But why Dante singles him out here (and why he passes him over in silence in
Par
. XXXII) are questions rarely formed and perhaps never answered. Tommaseo (comm. to vv. 28–30) was perhaps the first to refer to the fact that Moses and Samuel were referred to only once in the same passage of Scripture, Jeremiah 15:1: “Then said the Lord unto me, Though Moses and Samuel stood before me, yet my mind could not be toward this people: cast them out of my sight, and let them go forth.” G. R. Sarolli, “Samuele,”
ED
IV (1973), does improve upon the relatively sorry record of
the commentators, who just do not seem to realize that this sudden appearance of Samuel in the poem calls for study. Why, for instance, if Dante wants to pick a pair of Old Testament “heroes,” does he not couple Moses with his favorite Hebrew figure, David? Perhaps, since Samuel was the last of the Judges of Israel, in Dante’s mind he balances the first Hebrew “law-giver,” Moses (see
Inf
. IV.57). Sarolli points to Samuel’s position among the exegetes as
typus Christi
as well as a figure of John the Baptist and to his role in transferring the kingly power from Saul to David as clues to Dante’s reasons for his lofty placement in the
Commedia
. (But why, we wonder, was not that lofty placement confirmed, as it was for his four fellow nominees, in
Par
. XXXII?) Toynbee had already made the point that the rest of Dante’s references to Samuel by name (
Mon
. II.vii.8; III.vi.1–6;
Epist
. VII.19) have to do with Samuel’s intervention that resulted in the termination of Saul’s kingship. (This last passage is a casuistic argument, in which Dante insists that Samuel had the power to depose Saul
not
because he was God’s vicar, which the hierocrats insisted was indeed true [thus buttressing their case for papal intervention in imperial affairs], but because God selected him as an “angelic” messenger, His direct emissary.) Such is dramatically true of Dante’s second epistle to Henry VII (
Epist
. VII.19), in which he compares Henry to Saul, about to be dethroned by Samuel (I Samuel 15), and in which his accusations put Dante unmistakably in Samuel’s place.
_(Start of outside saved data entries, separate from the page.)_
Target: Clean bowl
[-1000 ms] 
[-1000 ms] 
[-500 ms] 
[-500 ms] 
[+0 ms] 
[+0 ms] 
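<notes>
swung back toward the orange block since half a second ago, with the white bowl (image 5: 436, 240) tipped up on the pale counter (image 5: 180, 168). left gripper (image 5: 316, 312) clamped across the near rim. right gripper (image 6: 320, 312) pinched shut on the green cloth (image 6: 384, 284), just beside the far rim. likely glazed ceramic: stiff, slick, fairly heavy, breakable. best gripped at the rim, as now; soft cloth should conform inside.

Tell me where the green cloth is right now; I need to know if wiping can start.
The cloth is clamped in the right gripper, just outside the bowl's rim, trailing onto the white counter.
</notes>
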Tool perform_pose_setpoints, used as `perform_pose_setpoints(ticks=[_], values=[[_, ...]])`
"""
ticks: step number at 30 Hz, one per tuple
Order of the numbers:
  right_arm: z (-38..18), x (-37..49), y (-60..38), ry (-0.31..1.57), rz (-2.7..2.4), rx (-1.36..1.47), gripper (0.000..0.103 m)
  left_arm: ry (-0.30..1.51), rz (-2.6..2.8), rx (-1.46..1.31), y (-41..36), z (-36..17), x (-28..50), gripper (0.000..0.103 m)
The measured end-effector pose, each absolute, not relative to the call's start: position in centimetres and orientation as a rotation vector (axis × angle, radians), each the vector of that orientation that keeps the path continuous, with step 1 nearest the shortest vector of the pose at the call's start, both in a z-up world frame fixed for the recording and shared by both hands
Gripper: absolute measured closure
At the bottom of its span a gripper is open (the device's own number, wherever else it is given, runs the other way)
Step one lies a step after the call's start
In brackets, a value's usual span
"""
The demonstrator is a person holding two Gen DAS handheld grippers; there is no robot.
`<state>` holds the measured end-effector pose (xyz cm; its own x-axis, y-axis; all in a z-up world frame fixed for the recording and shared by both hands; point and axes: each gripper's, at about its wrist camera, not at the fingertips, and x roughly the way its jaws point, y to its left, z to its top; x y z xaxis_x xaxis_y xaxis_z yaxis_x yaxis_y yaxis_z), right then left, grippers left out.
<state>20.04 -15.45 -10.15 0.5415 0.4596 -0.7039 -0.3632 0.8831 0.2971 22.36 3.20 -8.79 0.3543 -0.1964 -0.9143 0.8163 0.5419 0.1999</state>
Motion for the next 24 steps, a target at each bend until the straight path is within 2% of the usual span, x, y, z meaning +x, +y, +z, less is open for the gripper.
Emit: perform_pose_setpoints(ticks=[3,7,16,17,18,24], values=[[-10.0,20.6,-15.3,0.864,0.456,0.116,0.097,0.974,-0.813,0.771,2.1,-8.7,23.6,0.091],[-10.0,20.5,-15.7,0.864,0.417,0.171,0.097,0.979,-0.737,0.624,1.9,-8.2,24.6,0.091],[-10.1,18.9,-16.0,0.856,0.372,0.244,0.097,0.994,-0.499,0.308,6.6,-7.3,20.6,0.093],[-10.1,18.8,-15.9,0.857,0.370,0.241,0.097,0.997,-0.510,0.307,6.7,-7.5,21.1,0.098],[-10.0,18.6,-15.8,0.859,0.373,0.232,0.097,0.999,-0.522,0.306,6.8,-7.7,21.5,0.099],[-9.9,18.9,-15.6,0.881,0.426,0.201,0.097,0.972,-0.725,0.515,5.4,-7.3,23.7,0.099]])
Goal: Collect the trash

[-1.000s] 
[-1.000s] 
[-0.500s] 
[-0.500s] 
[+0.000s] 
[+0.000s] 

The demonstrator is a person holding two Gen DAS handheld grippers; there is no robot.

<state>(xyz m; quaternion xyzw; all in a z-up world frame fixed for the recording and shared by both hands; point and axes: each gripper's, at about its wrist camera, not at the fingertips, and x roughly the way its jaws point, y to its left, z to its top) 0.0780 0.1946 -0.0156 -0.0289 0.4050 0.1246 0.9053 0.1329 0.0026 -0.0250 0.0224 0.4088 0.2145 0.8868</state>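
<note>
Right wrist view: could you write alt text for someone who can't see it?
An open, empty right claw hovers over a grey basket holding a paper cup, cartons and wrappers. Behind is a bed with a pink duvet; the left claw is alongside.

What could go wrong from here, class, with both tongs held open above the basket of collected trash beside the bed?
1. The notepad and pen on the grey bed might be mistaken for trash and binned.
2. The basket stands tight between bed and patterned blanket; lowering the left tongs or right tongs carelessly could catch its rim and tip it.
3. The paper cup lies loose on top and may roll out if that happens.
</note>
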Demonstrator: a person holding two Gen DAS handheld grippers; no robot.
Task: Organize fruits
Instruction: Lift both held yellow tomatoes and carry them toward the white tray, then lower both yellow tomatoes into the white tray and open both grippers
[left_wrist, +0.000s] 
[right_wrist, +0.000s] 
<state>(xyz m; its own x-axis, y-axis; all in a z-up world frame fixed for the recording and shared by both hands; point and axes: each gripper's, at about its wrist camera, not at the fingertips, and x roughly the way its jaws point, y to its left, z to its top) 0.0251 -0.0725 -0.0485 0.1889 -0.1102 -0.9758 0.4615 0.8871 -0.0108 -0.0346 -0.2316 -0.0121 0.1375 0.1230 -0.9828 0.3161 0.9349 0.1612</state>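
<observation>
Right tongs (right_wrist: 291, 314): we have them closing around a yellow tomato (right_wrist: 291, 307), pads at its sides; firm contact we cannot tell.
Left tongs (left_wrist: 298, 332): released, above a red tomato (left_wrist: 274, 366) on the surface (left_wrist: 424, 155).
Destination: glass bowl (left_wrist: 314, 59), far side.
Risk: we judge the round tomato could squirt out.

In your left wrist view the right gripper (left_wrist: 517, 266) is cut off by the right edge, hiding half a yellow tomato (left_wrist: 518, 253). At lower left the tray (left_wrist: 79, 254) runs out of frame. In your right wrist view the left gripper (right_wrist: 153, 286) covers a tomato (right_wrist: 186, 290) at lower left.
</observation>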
If the order of composition of these Samuel-Saul passages is
Epistle
VII (late 1311),
Paradiso
IV,
Monarchia
II and III, the last three likely written within only a few months of one another in circa 1314, we may begin to have an inkling of why Samuel, so long absent from Dante’s pages, should suddenly have sprung to life in them. Henry’s foundering kingship shows the need for a new Samuel to hector the struggling king, a role that Dante, no stranger to answering an elevated call to action, tries to take on. For Henry’s increasing similarity to Saul, see the article referred to by Filippo Bognini (Bogn.2007.1), p. 93 (n. 54). By the time Dante is writing
Paradiso
XXXII, Henry is dead, and thus well beyond useful hectoring.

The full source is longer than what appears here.